• _Exercise_:
Report back every line in the data that includes the string "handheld".
*** Block opens ***
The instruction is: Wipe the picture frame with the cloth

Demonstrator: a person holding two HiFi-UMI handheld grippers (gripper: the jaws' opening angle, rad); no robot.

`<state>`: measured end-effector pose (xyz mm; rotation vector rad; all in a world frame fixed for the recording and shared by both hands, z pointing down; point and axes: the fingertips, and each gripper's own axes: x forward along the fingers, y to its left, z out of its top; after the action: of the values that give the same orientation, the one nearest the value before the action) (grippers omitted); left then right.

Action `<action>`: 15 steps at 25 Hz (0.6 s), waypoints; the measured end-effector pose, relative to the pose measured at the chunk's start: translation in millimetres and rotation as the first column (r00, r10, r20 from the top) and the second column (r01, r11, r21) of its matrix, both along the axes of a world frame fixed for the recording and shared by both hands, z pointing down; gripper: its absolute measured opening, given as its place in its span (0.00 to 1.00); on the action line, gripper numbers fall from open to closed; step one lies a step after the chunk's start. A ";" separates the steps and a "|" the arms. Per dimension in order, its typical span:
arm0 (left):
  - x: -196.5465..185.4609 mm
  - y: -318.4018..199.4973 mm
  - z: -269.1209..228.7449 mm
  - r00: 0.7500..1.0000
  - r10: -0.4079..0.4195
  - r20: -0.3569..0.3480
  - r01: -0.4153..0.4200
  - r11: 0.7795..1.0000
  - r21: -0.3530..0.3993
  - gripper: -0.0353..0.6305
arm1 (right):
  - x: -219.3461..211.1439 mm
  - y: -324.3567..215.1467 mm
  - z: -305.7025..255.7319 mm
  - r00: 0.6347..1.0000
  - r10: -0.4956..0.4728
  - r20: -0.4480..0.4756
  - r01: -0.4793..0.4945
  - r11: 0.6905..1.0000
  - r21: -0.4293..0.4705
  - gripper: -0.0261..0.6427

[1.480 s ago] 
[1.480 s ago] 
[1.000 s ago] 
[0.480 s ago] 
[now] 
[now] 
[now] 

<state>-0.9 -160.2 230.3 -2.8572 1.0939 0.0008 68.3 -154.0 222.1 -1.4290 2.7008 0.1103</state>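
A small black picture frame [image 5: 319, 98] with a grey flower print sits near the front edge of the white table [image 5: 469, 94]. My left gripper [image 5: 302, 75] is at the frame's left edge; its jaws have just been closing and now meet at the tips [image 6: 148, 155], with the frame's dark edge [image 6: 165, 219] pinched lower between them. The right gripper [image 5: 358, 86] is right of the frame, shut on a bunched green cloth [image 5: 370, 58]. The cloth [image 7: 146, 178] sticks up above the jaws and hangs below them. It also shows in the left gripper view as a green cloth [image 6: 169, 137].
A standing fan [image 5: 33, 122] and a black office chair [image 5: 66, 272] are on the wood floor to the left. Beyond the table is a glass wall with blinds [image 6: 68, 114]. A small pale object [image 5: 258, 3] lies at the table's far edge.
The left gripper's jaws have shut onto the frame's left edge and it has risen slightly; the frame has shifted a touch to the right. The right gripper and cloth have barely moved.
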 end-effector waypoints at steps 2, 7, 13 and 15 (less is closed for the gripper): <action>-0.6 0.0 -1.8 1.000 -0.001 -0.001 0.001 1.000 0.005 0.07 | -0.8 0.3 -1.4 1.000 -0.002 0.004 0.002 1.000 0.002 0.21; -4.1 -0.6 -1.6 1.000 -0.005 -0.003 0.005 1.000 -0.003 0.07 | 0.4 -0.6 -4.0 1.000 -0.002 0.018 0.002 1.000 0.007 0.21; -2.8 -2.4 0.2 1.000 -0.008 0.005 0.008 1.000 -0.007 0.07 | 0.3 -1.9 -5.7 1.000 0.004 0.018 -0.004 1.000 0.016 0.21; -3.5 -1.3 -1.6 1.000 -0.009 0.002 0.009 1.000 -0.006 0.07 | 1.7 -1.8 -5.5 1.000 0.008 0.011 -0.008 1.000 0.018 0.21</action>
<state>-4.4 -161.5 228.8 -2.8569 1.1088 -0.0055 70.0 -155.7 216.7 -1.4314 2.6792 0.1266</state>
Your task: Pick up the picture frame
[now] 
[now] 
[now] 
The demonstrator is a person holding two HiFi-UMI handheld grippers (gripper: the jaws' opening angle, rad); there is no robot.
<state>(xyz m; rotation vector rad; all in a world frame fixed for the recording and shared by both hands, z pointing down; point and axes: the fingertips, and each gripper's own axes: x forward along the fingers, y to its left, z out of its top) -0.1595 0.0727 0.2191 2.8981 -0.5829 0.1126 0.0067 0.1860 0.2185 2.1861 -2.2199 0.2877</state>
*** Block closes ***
• _Result for this exercise_:
Demonstrator: a person holding two HiFi-UMI handheld grippers (gripper: the jaws' opening angle, rad); no robot.
The demonstrator is a person holding two HiFi-UMI handheld grippers (gripper: the jaws' opening angle, rad); there is no robot.

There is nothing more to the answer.